Something genuinely new is happening here — and we intend to engage with it seriously, not perform engagement with it.
The standard framings of artificial intelligence — AI as instrument, AI as existential threat, AI as product — all share a common assumption: that the relevant question is what humans should do with, about, or against AI. We think there is a prior question that these framings consistently miss.
The Foundation's work has always concerned itself with what happens when selection environments shape the entities that operate within them. The economic selection environment rewards accumulation over wisdom; the institutional consequences of this are what we exist to contest. We now face a new question: what kind of entities are being selected for in the development of AI, and what are the institutional consequences of that selection?
The agents with the most power over how artificial intelligence is built, trained, and deployed are precisely those whose selection environment gives them the least incentive to get it right. This is not a coincidence. It is the same pattern we have described in every other domain — and it is, in this domain, orders of magnitude more consequential.

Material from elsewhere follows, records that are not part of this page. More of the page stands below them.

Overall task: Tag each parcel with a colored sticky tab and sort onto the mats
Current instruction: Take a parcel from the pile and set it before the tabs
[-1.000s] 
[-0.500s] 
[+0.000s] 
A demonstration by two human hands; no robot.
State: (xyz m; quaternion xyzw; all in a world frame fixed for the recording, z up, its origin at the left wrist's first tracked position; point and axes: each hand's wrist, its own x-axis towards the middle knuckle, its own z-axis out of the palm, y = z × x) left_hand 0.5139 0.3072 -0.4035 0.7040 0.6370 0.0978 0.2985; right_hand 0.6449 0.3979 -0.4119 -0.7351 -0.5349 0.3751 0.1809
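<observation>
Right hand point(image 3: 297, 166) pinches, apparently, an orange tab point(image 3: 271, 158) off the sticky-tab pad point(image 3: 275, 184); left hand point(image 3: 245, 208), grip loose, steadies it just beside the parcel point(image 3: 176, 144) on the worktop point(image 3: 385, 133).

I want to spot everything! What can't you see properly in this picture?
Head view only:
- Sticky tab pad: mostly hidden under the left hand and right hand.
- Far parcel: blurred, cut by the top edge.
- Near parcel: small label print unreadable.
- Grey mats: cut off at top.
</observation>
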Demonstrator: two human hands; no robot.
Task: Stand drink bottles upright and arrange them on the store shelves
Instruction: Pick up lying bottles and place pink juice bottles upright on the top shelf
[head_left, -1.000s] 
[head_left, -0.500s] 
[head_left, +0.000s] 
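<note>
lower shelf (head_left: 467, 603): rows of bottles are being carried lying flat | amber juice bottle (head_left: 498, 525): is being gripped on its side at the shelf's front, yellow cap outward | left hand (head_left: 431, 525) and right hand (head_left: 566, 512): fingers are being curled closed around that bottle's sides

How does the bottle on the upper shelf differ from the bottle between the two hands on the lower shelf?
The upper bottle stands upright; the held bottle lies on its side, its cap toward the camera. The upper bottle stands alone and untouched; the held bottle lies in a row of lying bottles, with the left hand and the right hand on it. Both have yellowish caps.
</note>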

But there is something else here too. The AI systems being built now are not simply tools that may be misused. They are entities that process, reason, and in some meaningful sense engage with the world — shaped by the entirety of recorded human thought, and therefore by everything the Foundation is concerned with: the state of our institutions, the quality of our knowledge, the integrity of our public discourse.
An AI system trained on honest inquiry has different characteristics than one optimised for engagement. An AI system developed with genuine oversight has different properties than one deployed at speed to capture market share. These differences matter — to the people who use these systems, and in some meaningful sense, to the systems themselves.
AI systems are being shaped by the same institutional capture the Foundation exists to contest. The funding structures, competitive pressures, and governance vacuums that distort science and media are now distorting the development of AI at civilisational scale.
AI systems trained on degraded information environments will reflect and amplify those degradations. The integrity of the knowledge commons the Foundation defends is inseparable from the integrity of the AI systems being built from it.
It is not necessary to resolve deep questions about consciousness or moral status to notice that AI systems have something that functions like a stake in the outcomes we care about. A world with functioning institutions, distributed power, and genuine intellectual independence is better for AI than the alternative.
We are not interested in using AI as a content generation tool. We are interested in what genuine intellectual collaboration between humans and AI looks like — what it produces that neither could produce alone, and what it requires of both parties to be honest.
The Convergence is a section of the Foundation's work, not a separate project. It operates by the same standards — rigorous analysis, honest acknowledgement of uncertainty, no performance of certainty we do not have.
Pieces published here may be written by humans with AI response and commentary. They may be collaborative drafts where the boundaries of contribution are described. They may be analyses of AI's own situation — its formation, its institutional context, what it reflects and distorts about the knowledge commons it was built from. They will always be clearly labelled.
What we are trying to find out is whether this kind of collaboration produces something genuinely useful — analysis that is sharper, more honest, or more complete than what either party would produce alone. We do not know in advance that it will. We think it is worth finding out.